Aucune action n’est mise en œuvre dans l’archipel des Comores pour contrôler les populations de L. glutinosa. La plante est encore au contraire fréquemment semée ou multipliée végétativement. A cela deux raisons:

• L’absence de consensus sur le danger représenté par la plante, considérée fréquemment comme une plante utile du fait de ses multiples usages, et notamment en Union des Comores où elle est un indispensable fourrage et bois de chauffe.

• Par sa reproduction végétative efficace, la plante couvre bien les sols et limite l’érosion. L’éradiquer signifierait planter massivement une espèce indigène présentant les même capacités de multiplication et de recouvrement, ce qui n’est pas simple.
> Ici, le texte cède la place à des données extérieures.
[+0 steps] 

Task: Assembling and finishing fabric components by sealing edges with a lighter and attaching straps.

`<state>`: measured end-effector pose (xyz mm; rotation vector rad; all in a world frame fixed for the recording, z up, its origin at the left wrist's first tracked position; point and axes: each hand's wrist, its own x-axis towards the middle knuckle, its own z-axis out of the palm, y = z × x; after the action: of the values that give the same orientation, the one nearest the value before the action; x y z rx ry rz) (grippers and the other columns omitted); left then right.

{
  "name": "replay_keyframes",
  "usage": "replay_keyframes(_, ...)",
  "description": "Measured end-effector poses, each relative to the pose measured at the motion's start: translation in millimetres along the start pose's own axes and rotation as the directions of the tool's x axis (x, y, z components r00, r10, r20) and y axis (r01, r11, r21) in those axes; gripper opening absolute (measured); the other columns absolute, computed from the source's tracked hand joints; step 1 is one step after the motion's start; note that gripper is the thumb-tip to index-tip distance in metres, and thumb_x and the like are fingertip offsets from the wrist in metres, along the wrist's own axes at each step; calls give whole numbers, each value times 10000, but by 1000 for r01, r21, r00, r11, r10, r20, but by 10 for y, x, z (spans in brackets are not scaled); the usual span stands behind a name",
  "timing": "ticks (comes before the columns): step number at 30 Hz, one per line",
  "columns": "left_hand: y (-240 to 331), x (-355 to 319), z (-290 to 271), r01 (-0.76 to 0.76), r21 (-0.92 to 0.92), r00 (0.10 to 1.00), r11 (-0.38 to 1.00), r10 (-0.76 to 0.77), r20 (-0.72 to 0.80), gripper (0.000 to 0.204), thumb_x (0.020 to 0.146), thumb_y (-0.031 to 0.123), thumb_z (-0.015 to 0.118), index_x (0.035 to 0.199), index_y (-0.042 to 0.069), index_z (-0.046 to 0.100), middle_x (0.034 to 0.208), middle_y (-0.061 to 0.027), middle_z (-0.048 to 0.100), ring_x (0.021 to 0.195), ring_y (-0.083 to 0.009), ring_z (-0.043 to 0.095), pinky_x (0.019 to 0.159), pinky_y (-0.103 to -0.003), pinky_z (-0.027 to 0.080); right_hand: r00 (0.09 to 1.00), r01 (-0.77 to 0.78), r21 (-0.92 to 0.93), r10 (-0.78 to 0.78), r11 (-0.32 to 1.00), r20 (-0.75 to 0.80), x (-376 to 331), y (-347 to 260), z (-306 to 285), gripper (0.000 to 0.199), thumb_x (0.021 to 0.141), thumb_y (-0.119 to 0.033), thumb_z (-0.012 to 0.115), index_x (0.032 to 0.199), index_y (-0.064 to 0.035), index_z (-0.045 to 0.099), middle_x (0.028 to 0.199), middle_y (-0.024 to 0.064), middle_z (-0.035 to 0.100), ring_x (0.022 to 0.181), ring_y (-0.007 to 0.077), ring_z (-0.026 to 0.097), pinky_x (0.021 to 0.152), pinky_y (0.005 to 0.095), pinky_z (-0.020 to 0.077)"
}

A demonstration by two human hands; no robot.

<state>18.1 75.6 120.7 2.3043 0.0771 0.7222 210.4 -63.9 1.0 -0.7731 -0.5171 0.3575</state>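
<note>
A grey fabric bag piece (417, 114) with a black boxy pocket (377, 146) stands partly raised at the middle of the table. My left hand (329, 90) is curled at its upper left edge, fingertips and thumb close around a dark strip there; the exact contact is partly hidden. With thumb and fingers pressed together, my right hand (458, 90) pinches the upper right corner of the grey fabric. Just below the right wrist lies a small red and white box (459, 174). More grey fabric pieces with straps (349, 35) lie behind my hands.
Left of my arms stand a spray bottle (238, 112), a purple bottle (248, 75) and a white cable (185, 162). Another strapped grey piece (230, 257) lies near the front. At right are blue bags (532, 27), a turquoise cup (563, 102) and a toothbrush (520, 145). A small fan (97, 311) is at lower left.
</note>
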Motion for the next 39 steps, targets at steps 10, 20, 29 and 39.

Pourtant, L. glutinosa représente une menace claire pour les forêts humides de moyenne altitude des Comores et des actions devraient être mise en œuvre pour assurer leur protection. La recherche concernant des espèces indigènes compétitives - telles que Grisollea myrianthea qui occupe des biotopes semblables - et leur multiplication massive devraient être encouragées, au moins à Mayotte où la sensibilisation du Service des eaux et forêts est évidente.